Essential oils are very potent and strong concentrated plant constituents (chemicals). Always keep essential oils out of reach of children and pets. Do not apply undiluted essential oils directly to the skin. Avoid contact with eyes and mouth and other tender mucous membranes. Essential oils are flammable and should be kept away from fire or flames. Some essential oils can cause dermatitis; always do a skin test with 2% dilution before applying to large area. Some oils are not recommended by use in infants and very young children, pregnant women, persons with epilepsy, hypersensitive individuals, just to name a few. Some essential oils can cause photosensitivity. Some essential oils may not work well when taking prescription drugs. Be well informed before you use any essential oil. When not used properly, essential oils can be harmful and they should never be used indiscriminately.

Essential Oils, when applied topically, can quickly affect every cell of the body. It appears that the Essential Oils derived from plants and human blood share many properties. The protein-like structure of both appears to enable Essential Oils to be readily identified and accepted by the human body.

Essential Oils have properties that appear to fight infection, contain hormone-like compounds and initiate regeneration. They also contain the key elements carbon, hydrogen and oxygen. They are metabolized like other nutrients, but unlike synthetic chemicals Essential Oils do not disturb the body's natural homeostasis or balance. Their effects can be long lasting and helpful for adults, children and family pets.

Essential Oils may be of benefit for a number of symptoms and conditions including:
   · Allergies and Mold
   · Digestive Problems
   · Fatigue
   · Hemorrhoids
   · Hormonal imbalances
   · Insomnia
   · Skin irritations
   · Stress
   · Trauma

Essential Oils only require a few drops to be effective because of their purity and high concentration.

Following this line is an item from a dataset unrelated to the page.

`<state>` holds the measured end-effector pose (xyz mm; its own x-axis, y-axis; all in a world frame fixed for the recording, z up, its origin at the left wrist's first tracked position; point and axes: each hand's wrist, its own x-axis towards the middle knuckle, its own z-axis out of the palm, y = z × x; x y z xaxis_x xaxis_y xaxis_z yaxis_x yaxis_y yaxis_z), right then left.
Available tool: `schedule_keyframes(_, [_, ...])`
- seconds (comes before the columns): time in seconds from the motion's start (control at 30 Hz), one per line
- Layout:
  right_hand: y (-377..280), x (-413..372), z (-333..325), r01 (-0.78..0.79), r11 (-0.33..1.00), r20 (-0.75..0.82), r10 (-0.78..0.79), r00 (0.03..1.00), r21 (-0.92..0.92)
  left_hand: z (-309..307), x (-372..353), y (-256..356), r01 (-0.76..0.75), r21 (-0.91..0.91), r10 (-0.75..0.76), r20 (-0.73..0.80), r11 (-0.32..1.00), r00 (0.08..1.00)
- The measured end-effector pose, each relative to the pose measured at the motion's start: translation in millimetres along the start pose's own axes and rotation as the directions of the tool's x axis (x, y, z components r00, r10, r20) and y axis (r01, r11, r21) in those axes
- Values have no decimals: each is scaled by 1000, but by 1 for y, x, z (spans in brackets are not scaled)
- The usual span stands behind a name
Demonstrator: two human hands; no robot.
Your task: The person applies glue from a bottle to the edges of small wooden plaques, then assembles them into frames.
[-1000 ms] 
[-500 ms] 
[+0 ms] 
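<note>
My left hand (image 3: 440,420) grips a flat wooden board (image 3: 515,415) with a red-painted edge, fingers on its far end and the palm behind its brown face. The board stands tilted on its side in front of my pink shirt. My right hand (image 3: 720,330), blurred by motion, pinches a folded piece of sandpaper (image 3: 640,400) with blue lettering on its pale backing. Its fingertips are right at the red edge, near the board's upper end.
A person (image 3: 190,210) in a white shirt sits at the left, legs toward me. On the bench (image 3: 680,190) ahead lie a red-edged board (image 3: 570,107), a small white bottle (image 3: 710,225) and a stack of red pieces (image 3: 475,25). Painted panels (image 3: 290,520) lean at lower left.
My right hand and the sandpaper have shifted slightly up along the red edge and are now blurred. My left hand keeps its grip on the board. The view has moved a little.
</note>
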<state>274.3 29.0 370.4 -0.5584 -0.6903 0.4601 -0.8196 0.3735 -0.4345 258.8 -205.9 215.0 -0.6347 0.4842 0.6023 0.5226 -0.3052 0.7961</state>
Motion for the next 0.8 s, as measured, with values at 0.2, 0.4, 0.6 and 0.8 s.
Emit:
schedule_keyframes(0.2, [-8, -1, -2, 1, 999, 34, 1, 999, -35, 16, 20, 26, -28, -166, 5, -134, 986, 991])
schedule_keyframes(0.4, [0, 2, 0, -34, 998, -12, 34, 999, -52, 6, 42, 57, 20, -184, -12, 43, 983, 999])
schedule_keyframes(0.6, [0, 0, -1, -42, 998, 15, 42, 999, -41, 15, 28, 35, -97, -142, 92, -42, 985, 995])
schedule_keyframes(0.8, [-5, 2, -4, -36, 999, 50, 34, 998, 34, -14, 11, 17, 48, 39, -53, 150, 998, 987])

These oils are free of synthetic chemicals, pesticides, and herbicides. When applied topically they penetrate instantly and are virtually undetectable to your nose and those around you.

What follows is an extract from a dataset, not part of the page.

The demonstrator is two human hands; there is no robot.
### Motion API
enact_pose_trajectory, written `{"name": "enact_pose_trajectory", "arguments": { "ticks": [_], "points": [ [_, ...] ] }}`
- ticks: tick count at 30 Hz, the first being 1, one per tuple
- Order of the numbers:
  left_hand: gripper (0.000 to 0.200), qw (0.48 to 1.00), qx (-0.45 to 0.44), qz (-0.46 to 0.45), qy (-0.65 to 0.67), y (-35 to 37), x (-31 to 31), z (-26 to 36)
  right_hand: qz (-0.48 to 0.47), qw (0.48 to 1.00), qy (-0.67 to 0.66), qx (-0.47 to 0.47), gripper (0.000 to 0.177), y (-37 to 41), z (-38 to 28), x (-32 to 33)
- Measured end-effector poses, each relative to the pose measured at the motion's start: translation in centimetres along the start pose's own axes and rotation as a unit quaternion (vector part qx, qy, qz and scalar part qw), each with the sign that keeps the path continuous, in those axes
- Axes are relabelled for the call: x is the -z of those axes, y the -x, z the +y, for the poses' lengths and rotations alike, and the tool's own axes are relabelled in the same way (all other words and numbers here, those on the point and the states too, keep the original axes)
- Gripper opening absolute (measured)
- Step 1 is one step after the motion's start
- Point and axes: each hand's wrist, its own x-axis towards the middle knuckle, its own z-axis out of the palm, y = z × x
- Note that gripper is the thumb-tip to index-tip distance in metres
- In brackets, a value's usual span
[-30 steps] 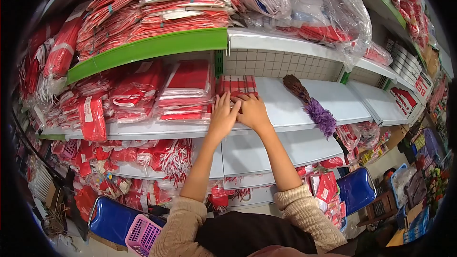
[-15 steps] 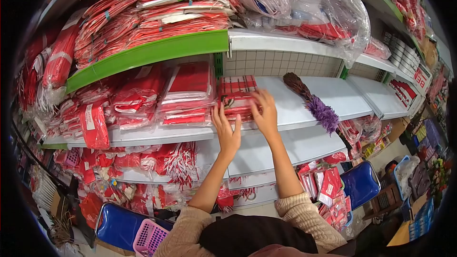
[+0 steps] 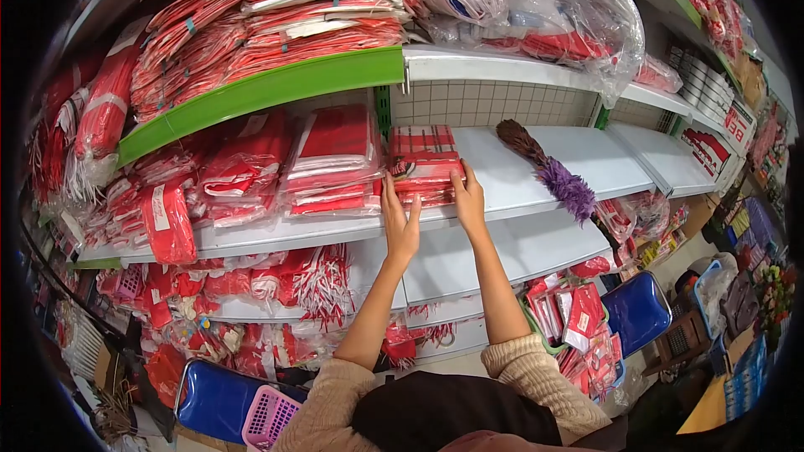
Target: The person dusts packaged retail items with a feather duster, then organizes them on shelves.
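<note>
A stack of flat red packets (image 3: 425, 169), plaid cloth in clear wrap by its look, lies on the middle shelf. My left hand (image 3: 402, 230) is at the stack's left front corner, fingers stretched along that side and thumb apart. On the opposite side, my right hand (image 3: 471, 205) rests against the right edge with its fingers extended. Both hands touch the stack from the sides without wrapping round it. Close by on the left stands a taller pile of red and white wrapped cloths (image 3: 332, 159).
A duster with purple feathers (image 3: 566, 192) lies on the shelf to the right. Overhead runs the upper shelf's green edge strip (image 3: 268, 92), under piled red packets. Below are blue chairs (image 3: 636, 311), a pink basket (image 3: 272, 415) and hanging red goods (image 3: 322, 285).
My right hand has come down from the top of the stack to its right edge. My left hand has shifted slightly down. The packets now look more evenly lined up.
</note>
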Motion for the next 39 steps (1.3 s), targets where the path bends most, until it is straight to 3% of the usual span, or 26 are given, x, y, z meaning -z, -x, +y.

Ancient records over the millennia describe the use of Essential Oils for medicinal applications and religious rituals. The Bible contains numerous references to essential oils, incense, and ointments. The Egyptian’s Ebers Papyrus, from 1500 B.C., also known as the 'medicinal scroll' sited 800 different formulations of plant-based remedies. Other scrolls, temple carvings and hieroglyphics reveal the valued role that Essential Oils played in the everyday lives of ancient peoples.

Recently there has been resurgence of interest in the power of Essential Oils. There is a range of literature containing recently discovered uses of Essential Oils. These updated sources are helpful in finding the best formulation for stimulating natural balance and health.

Practitioners use a number of methods to determine oils or oil blends for the client including muscle testing. Practitioners may suggest blended oils that have proven beneficial to other clients as well as have been found useful by other practitioners or suggested in literature.

Essential Oils may be of benefit to all ages and is complimentary to most medical and alternative health modalities. Essential Oils are not meant to and should not replace sound advice and treatment from your family physician.